Conformément à sa promesse, le roi donne des terres à Hengist, afin qu’il récompense ses guerriers. Considérant les dangers qui menacent le royaume, le Saxon propose de faire venir d’autres guerriers de Germanie [10]. Le roi accepte et lui accorde le droit de se construire une forteresse, Castrum Corrigiae.
Dix huit navires arrivent de Germanie, pleins de guerriers saxons. Ronwen, la magnifique fille d’Hengist est du voyage. Le Saxon invite le roi dans sa nouvelle résidence, il tombe instantanément amoureux de la jeune fille. Il l’épouse la nuit suivante en échange du territoire du Kent. Ce mariage n’est pas du goût des autres seigneurs, ni de ses trois premiers fils. C’est à cette époque que saint Germain, l’évêque d’Auxerre [11] et saint Loup, évêque de Troyes [12], viennent dans l’île de Bretagne combattre le Pélagianisme [13].

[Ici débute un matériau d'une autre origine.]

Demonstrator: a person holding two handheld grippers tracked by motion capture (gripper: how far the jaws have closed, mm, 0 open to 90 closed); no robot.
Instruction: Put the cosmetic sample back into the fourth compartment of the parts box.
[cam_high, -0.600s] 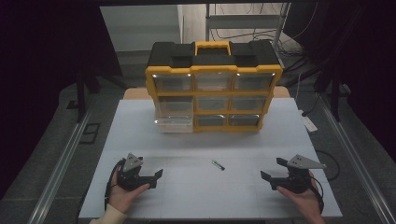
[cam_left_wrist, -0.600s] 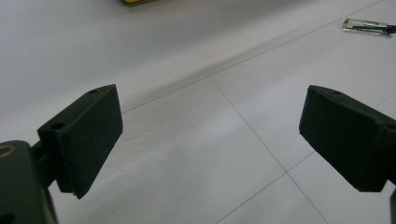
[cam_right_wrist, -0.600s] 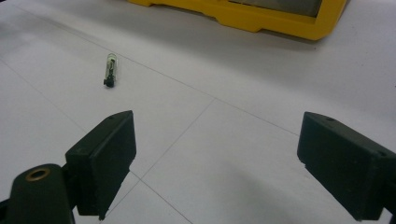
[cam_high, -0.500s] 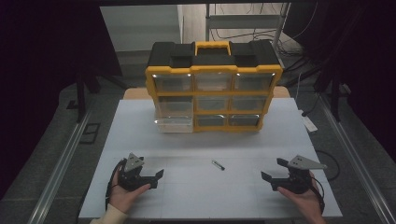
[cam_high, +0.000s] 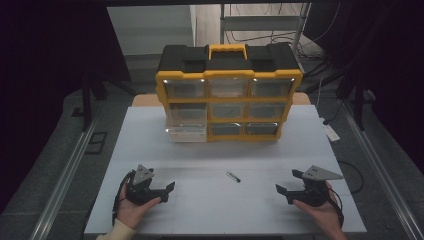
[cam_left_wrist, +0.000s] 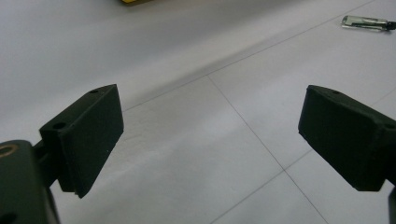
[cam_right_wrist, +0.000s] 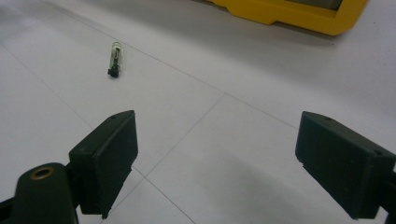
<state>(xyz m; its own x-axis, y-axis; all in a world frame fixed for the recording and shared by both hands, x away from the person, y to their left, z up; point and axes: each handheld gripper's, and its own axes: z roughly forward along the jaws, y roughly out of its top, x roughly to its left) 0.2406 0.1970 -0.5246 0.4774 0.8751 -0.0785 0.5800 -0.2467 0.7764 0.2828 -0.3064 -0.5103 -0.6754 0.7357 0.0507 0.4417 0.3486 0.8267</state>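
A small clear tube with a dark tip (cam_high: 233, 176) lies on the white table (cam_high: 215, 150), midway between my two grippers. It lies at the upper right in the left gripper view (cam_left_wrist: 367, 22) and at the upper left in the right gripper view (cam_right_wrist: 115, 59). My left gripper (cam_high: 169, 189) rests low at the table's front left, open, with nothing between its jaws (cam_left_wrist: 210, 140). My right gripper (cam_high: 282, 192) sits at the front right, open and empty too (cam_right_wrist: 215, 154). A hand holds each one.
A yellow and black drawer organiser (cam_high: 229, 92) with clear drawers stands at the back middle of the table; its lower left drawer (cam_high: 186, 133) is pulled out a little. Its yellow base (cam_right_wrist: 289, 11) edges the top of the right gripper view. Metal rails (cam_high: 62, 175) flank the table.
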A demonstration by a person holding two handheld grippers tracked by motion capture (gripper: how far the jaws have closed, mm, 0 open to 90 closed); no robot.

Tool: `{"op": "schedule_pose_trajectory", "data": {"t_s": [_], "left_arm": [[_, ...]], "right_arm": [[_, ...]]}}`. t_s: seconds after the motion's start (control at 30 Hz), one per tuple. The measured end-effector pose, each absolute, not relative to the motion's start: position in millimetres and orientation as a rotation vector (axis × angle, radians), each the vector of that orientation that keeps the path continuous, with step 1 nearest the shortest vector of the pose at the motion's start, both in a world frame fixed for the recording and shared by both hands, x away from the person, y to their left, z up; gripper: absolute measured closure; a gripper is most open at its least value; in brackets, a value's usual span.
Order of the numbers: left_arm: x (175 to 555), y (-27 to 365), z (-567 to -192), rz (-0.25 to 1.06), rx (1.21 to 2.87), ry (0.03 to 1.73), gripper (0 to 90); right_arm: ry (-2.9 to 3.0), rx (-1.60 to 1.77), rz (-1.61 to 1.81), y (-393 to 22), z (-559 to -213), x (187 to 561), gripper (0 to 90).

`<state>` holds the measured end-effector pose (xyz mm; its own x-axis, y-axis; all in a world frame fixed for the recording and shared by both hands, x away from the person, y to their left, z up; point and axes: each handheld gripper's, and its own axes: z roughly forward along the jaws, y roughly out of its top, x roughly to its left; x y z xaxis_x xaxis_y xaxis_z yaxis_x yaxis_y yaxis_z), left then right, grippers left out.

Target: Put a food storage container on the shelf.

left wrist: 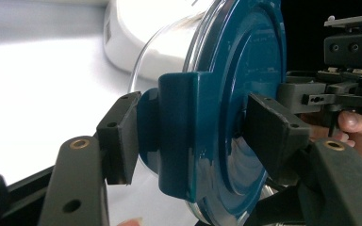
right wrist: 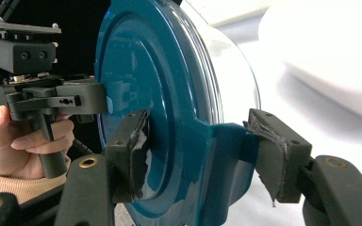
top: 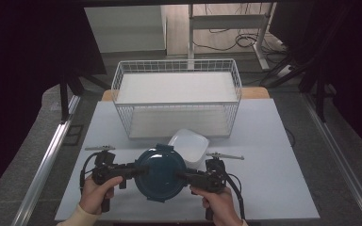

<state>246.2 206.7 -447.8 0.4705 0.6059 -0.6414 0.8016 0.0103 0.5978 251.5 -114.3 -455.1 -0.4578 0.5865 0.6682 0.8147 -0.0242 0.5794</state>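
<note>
While both hands worked together at the near edge of the bench (top: 273, 188), the round glass container with its teal lid (top: 161, 173) hung between them, just in front of the white square dish (top: 191, 143). On the container's left side, the left gripper (top: 139, 171) was partly closed, its pads pinching one of the lid's teal clip tabs (left wrist: 181, 136) from above and below; on the container's right side, the right gripper (top: 184, 176) was closed to much the same width on the opposite tab (right wrist: 226, 155), its pad lining looking torn. The container appeared to be clear of the bench, carried level by the two grips alone. Doing this lift well would call for both hands rising at the same pace, so that the lid stayed flat and neither tab slipped or unclipped under the weight of the glass. Beyond the container and the dish stood the white wire basket (top: 176, 101), a likely place for it, whose front wall the load would have to clear.
</note>
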Motion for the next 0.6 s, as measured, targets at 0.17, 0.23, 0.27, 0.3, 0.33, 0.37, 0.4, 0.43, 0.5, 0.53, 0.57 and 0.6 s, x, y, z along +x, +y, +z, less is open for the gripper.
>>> {"op": "schedule_pose_trajectory", "data": {"t_s": [0.17, 0.23, 0.27, 0.3, 0.33, 0.37, 0.4, 0.43, 0.5, 0.53, 0.57, 0.6], "left_arm": [[255.6, 202.9, -437.6, -0.226, 1.675, 1.204, 38.9], [259.1, 202.8, -434.3, -0.223, 1.673, 1.201, 38.9], [260.7, 202.8, -433.0, -0.224, 1.669, 1.200, 38.9], [263.2, 203.1, -430.6, -0.223, 1.668, 1.198, 38.9], [264.8, 203.2, -428.5, -0.221, 1.666, 1.196, 38.9], [266.2, 203.4, -426.3, -0.218, 1.665, 1.193, 38.9], [267.8, 203.7, -424.1, -0.217, 1.664, 1.190, 38.9], [269.2, 203.7, -421.9, -0.214, 1.662, 1.188, 38.9], [272.6, 204.0, -416.8, -0.215, 1.661, 1.183, 38.9], [273.8, 203.9, -415.2, -0.214, 1.659, 1.181, 38.9], [275.4, 203.9, -412.4, -0.215, 1.657, 1.180, 38.9], [276.5, 203.6, -410.1, -0.210, 1.654, 1.179, 38.8]], "right_arm": [[-2.036, -1.491, -1.488, -118.1, -442.4, 259.8, 40.6], [-2.042, -1.493, -1.493, -118.7, -434.4, 266.7, 40.6], [-2.042, -1.493, -1.493, -118.7, -434.4, 266.7, 40.6], [-2.046, -1.492, -1.490, -118.6, -432.4, 268.3, 40.5], [-2.056, -1.488, -1.494, -118.4, -429.1, 271.1, 40.5], [-2.060, -1.487, -1.495, -118.1, -426.2, 273.1, 40.5], [-2.067, -1.483, -1.497, -117.8, -423.3, 275.0, 40.5], [-2.081, -1.474, -1.499, -117.5, -417.3, 278.6, 40.5], [-2.087, -1.472, -1.501, -117.4, -415.0, 279.9, 40.5], [-2.099, -1.466, -1.503, -117.2, -410.3, 282.5, 40.6], [-2.104, -1.465, -1.503, -117.1, -408.0, 283.7, 40.6], [-2.114, -1.458, -1.503, -117.2, -404.2, 285.9, 40.6]]}}
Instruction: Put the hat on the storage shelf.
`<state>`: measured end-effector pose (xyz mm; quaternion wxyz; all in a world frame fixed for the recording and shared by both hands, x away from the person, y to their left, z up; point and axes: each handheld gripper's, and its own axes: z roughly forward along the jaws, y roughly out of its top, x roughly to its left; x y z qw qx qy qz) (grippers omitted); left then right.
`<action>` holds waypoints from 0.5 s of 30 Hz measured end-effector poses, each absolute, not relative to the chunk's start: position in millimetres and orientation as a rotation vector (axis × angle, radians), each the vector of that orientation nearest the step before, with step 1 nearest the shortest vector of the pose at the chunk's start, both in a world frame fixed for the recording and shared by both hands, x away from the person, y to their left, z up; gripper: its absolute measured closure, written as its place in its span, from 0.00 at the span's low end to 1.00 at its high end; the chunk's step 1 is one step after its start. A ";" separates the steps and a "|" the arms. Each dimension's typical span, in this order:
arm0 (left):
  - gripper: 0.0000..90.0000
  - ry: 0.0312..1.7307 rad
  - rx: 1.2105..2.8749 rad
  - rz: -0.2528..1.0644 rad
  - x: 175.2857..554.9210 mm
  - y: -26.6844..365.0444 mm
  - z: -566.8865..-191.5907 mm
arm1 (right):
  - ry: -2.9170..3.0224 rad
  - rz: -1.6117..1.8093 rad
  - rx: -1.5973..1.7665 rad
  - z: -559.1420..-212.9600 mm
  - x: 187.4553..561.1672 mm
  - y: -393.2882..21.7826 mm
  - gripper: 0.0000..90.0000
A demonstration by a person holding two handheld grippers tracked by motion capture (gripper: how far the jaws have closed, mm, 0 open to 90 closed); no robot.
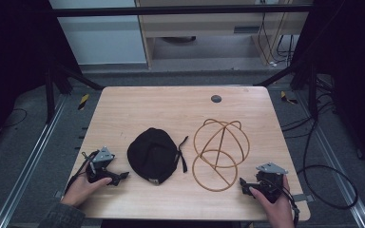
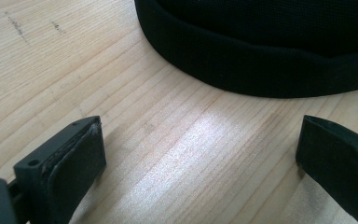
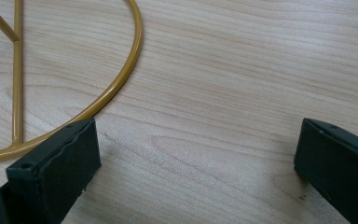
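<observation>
Nothing looks begun yet: the black cap [image 1: 152, 155] lies at the table's [image 1: 171, 104] centre beside the gold wire hat stand [image 1: 220, 152] to its right, untouched, while left gripper [image 1: 115, 178] and right gripper [image 1: 244, 185] rest at the frame's lower corners, jaws apart and empty.
</observation>
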<state>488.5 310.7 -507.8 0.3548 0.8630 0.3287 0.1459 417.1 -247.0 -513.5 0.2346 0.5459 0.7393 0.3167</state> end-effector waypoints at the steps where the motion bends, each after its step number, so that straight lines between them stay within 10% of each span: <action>1: 0.01 0.849 2.230 0.377 488.5 310.7 -507.8 | 2.029 0.869 1.498 -513.6 417.1 -247.0 0.00; 15: 0.04 0.830 2.249 0.357 485.2 312.8 -504.8 | 2.024 0.868 1.504 -513.5 417.5 -246.5 0.00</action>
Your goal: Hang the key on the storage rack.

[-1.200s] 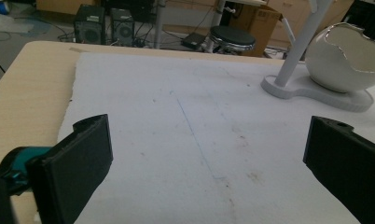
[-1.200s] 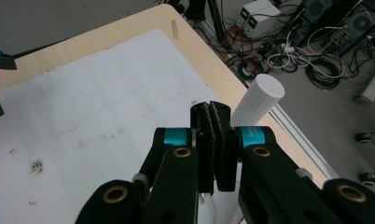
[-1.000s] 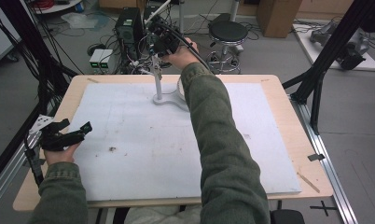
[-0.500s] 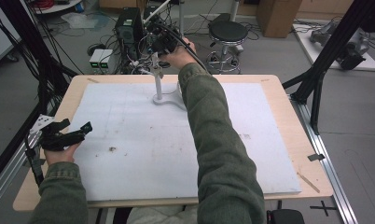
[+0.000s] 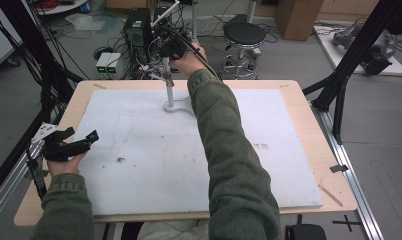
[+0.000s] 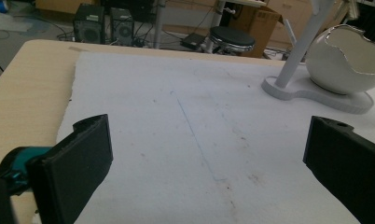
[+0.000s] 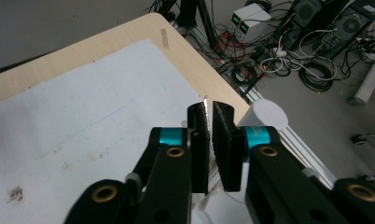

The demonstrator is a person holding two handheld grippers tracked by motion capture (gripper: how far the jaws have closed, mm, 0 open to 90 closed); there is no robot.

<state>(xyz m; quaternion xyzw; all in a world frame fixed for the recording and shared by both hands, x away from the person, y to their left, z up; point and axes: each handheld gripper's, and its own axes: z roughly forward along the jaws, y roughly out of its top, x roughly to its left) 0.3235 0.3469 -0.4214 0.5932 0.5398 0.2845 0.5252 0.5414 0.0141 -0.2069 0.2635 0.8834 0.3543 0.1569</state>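
Observation:
A white stand (image 5: pixel 176 106) with a thin upright post (image 5: pixel 168 87) sits at the far middle of the white mat (image 5: pixel 139 150). Its base also carries a white egg-shaped bowl (image 6: pixel 349 60). My right gripper (image 5: pixel 170 51) is at the top of the post. Its jaws have just been opening and stand a narrow gap apart (image 7: pixel 209 140), with a thin silvery strip (image 7: pixel 205 101) between them against the left pad. A white round post end (image 7: pixel 265 115) is beside the right jaw. My left gripper (image 5: pixel 86 140) rests at the table's left edge, wide open (image 6: pixel 209 140) with nothing between its jaws.
The wooden table (image 5: pixel 309 125) carries the stained mat. Behind the far edge are cables, power supplies (image 5: pixel 108 62), a computer case (image 5: pixel 139 27) and a stool (image 5: pixel 244 35). Black frame legs (image 5: pixel 339 85) stand to the right.

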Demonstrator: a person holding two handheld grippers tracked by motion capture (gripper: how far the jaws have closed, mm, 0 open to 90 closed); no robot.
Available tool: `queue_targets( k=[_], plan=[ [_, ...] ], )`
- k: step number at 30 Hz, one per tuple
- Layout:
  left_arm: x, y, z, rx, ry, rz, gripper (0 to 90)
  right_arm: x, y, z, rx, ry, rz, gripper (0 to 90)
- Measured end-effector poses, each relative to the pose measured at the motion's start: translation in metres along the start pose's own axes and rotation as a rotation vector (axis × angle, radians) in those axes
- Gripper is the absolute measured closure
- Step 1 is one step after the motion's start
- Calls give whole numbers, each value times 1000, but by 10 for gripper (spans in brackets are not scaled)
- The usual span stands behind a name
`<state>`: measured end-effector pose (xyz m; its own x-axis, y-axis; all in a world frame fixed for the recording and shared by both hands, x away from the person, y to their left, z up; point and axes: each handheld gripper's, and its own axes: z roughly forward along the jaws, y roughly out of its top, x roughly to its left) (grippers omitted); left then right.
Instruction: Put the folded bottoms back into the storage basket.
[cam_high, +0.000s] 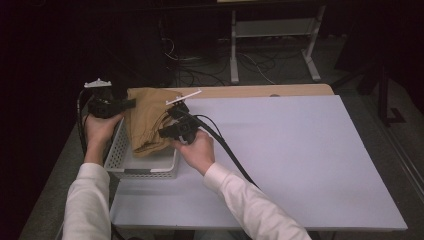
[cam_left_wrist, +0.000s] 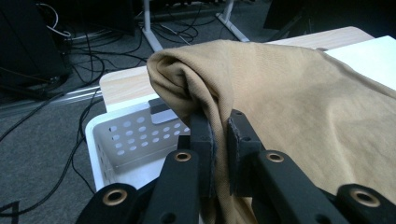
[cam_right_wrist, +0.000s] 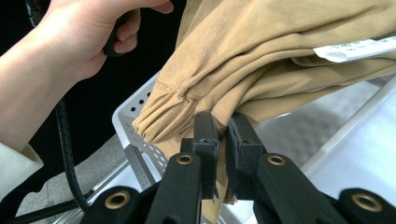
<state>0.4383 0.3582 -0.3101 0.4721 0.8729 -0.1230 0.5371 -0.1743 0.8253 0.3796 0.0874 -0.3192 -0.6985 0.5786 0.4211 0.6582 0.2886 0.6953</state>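
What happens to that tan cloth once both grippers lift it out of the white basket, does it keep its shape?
Probably not. The tan garment already droops in folds between the left gripper and right gripper, so it looks floppy. It seems light, and likely to drag on the white basket.

Readable text: none in any view.
White tag on the tan garment (cam_right_wrist: 280, 51): the tag (cam_right_wrist: 355, 49) carries faint print, too small and blurred to read.
Grey label plate on the white basket (cam_left_wrist: 116, 154): the plate (cam_left_wrist: 161, 112) looks blank; no letters can be made out.
Brands, numbers, signs: none legible on the desk (cam_high: 300, 150).
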Motion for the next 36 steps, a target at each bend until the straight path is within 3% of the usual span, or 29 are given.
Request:
queue_targets(
  k=[17,28,31,36],
  plan=[
    [14,-9,2,17,16,-24,831,0,-4,21,1,-1,12,818],
    [22,-23,7,53,28,-36,831,-2,-11,37,23,6,22,818],
    [24,-28,10,46,20,-52,831,-2,-13,40,29,4,21,817],
    [26,-34,14,75,23,-69,830,-4,-17,45,43,4,23,817]
  ],
)
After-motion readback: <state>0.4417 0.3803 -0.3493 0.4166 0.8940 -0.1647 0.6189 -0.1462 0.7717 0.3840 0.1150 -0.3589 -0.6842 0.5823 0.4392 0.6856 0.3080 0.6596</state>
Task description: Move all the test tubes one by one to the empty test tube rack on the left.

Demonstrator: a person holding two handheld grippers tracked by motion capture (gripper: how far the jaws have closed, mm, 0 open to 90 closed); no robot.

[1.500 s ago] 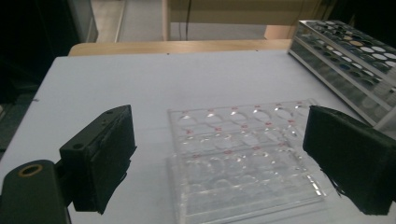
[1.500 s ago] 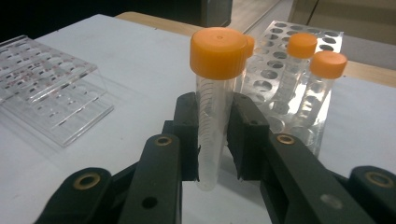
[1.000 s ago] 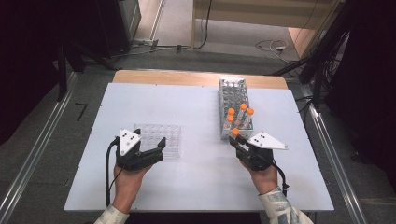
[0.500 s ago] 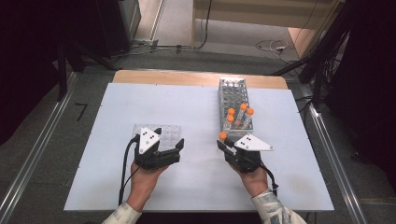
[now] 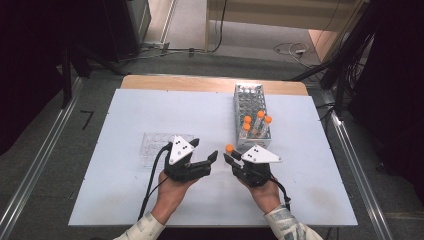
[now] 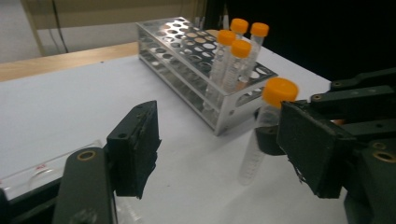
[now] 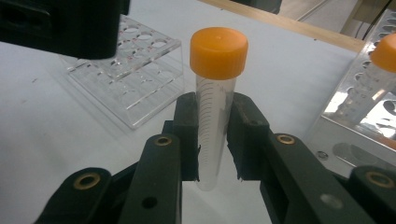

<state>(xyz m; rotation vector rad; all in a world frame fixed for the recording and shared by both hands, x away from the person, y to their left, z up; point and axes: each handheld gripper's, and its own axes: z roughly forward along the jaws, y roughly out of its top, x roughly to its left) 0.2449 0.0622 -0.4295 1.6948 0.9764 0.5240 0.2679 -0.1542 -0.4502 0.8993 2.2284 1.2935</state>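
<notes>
Your left gripper (image 5: 212, 159) stands apart with nothing between its jaws, which have just been closing; your right gripper (image 7: 212, 140) is clamped on one orange-capped tube (image 7: 215, 98), upright between its pads above the table (image 5: 125, 200). Count one clear tray (image 5: 152, 145) at the left, then the held tube, then one metal rack (image 5: 250, 100) with four capped tubes (image 5: 254, 122).

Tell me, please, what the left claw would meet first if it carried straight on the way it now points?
Most likely the orange-capped tube held upright in the right claw: in the left gripper view it stands just ahead of the left claw, near its right-hand jaw. Depth is uncertain; it might slip past towards the metal tube rack.
</notes>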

Hengist demande à Vortigern de faire venir son fils Octa et son cousin Ebissa, afin qu’ils défendent les terres proches de l’Écosse. Ce sont 300 navires qui débarquent dans l’île. L’aide de cette puissante armée saxonne permet au roi de battre ses ennemis. Mais les Bretons demandent à Vortigern de se débarrasser des alliés saxons qui terrifient la population. Face à ses réticences, on lui retire la souveraineté et son fils Vortimer est proclamé roi. Ce dernier attaque les Saxons qui sont magistralement battus à quatre reprises et retournent en Germanie.
Le nouveau roi confisque et redistribue les biens des Saxons à son peuple, mais il est empoisonné par Ronwen, l’ancienne reine. Il est inhumé dans la cité de Trinovantum [14]. Vortigern reprend sa place royale et il apprend qu’Hengist, en Germanie, s’apprête à revenir dans l’ile avec 300 000 soldats.
La crainte d’une nouvelle invasion saxonne et la ruse d’Hengist débouche sur la décision d’une réunion à Ambrius. Lors de cette conférence où l’on devait parler de paix, Hengist saisit Vortigern et les Saxons égorgent 460 seigneurs bretons, ils sont enterrés à Kaercaradoc [15].
Il s’ensuit une bataille entre les deux camps, dont les Saxons sortent vainqueurs, non sans dommage. Vortigern est retenu comme otage, on lui laisse la vie et on lui accorde la liberté en échange de l’occupation du royaume. De nombreuses villes sont investies et les habitants massacrés. Le roi se réfugie en Cambrie [16].